As its net interest margins normalise, the growth in fee income and digital adoption will help offset the decline. 

For investors seeking consistent income and capital strength, DBS remains a dependable long-term holding.

Singtel (SGX: Z74)

Singtel has taken longer to convince the sceptics. 

However, its recovery story is looking stronger now than it has done for many years.

Underlying net profit for the first half of the fiscal year ending 30 June 2026 (1H’FY2026) rose 14% year-on-year, with Optus and NCS contributing, alongside steady associate dividends from Bharti Airtel and AIS.

Data centres under Nxera and ICT businesses within NCS recorded new growth.

Net debt remains comfortable at 1.3 times EBITDA.

The Board has kept its core dividend payout policy at 70% to 90% of underlying net profit, paying out S$0.082 per share for 1H’FY2026 and providing a yield of around 4.1% based on its current share price of S$4.46. 

Singtel’s management has also placed parts of its infrastructure assets up for review, a move that could unlock additional value for shareholders.

With these initiatives, investors are starting to see Singtel less as a traditional telco and more as a growing digital-infrastructure and connectivity platform.

ST Engineering (SGX: S63)

ST Engineering tends to avoid the limelight, but it continues to turn in results that shareholders love to see.

Revenue in 9M2025 was up 9% to S$9.1 billion.

With an order book of about S$32.6 billion, ST Engineering has work lined up for roughly three years. 

The conglomerate expects to pay a dividend of S$0.23 per share for 2025, consisting of a S$0.18 ordinary dividend per share and a S$0.05 special dividend per share.

With steady cash generation and moderate gearing, those dividends are well-supported. 

ST Engineering is investing in autonomous-mobility and digital-infrastructure systems that are likely to provide additional revenue streams by the end of the decade.

In short, ST Engineering is not enjoying a high rating on hype, but on the fact that it delivers the goods.

Disclaimer: Investing carries risk.
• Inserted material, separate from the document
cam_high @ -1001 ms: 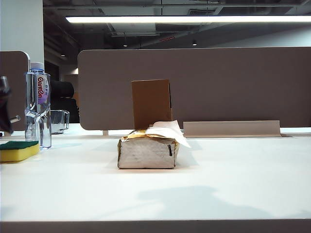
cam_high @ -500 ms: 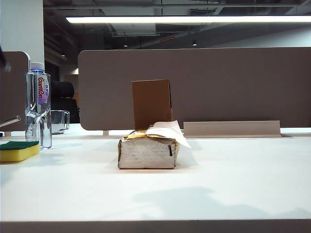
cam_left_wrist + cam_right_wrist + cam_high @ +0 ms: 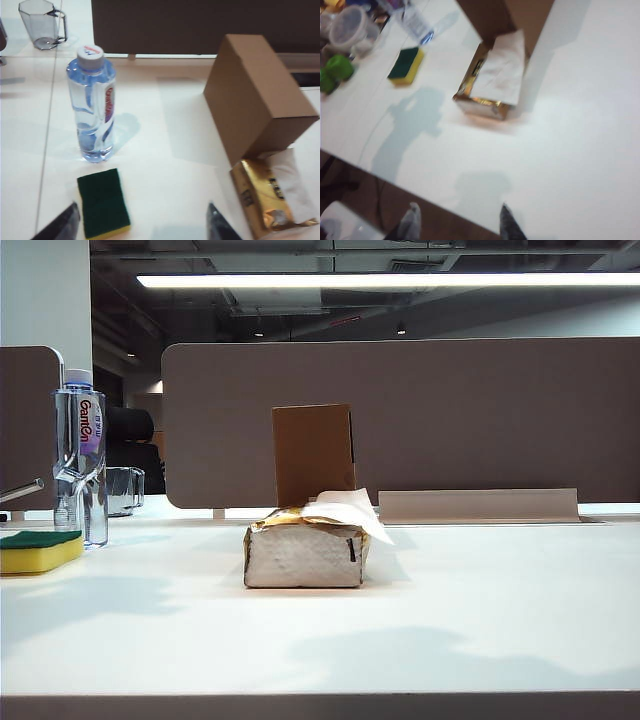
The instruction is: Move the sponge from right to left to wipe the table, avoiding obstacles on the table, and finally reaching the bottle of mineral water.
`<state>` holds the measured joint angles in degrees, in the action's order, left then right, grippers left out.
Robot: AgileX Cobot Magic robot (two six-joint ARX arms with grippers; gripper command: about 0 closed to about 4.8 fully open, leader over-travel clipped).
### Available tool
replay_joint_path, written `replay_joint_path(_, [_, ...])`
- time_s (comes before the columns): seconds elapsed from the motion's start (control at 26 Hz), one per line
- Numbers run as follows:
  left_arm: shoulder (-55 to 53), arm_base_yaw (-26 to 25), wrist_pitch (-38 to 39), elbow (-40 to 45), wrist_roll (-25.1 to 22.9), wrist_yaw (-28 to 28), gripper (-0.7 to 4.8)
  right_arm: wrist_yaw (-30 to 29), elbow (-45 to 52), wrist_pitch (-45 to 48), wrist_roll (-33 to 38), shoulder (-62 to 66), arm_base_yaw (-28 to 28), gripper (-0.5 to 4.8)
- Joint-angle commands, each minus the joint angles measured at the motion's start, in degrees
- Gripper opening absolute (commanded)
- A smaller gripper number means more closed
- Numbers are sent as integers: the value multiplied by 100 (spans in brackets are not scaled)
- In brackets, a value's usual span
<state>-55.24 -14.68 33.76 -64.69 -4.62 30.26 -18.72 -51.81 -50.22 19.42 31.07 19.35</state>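
So the sponge [image 3: 38, 551] is parked at the far left of the tabletop [image 3: 400, 620], green scouring side up, yellow foam underneath, lying flat. The bottle of mineral water [image 3: 80, 455] stands upright just beside it, a little further back, white cap on; in the left wrist view there's a sliver of bare surface between sponge [image 3: 103, 202] and bottle [image 3: 94, 105], so close but not touching as far as I can see. A clear glass cup [image 3: 124, 490] sits behind the bottle. Middle of the tabletop has the tissue pack [image 3: 305, 550] with a white tissue poking out of the gold top, and the brown cardboard box [image 3: 313, 454] upright right behind it.

Neither arm shows in the exterior view. The left end effector [image 3: 142, 222] hangs above the sponge with its fingers spread wide and nothing between them. The right end effector [image 3: 457, 220] is up over the front edge of the tabletop, well away from the tissue pack [image 3: 492, 80], fingers apart and gripping nothing; that view is pretty blurry.
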Motion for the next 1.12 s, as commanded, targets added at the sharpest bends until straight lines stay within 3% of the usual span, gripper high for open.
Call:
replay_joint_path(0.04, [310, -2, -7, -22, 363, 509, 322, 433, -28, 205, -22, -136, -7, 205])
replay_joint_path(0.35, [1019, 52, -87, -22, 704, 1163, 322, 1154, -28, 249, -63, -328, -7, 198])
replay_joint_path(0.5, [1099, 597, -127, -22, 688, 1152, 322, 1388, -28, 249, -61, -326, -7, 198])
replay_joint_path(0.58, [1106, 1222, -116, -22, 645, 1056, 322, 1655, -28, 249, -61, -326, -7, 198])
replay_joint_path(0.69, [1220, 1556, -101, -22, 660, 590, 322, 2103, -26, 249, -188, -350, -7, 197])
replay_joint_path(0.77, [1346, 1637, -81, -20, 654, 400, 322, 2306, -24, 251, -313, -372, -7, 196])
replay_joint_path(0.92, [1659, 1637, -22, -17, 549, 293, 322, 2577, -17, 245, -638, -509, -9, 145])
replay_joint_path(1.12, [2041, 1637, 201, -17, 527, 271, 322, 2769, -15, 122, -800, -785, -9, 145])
This is not financial advice. The above content should not be regarded as an offer, recommendation, or solicitation on acquiring or disposing of any financial products, any associated discussions, comments, or posts by author or other users should not be considered as such either. It is solely for general information purpose only, which does not consider your own investment objectives, financial situations or needs. TTM assumes no responsibility or warranty for the accuracy and completeness of the information, investors should do their own research and may seek professional advice before investing.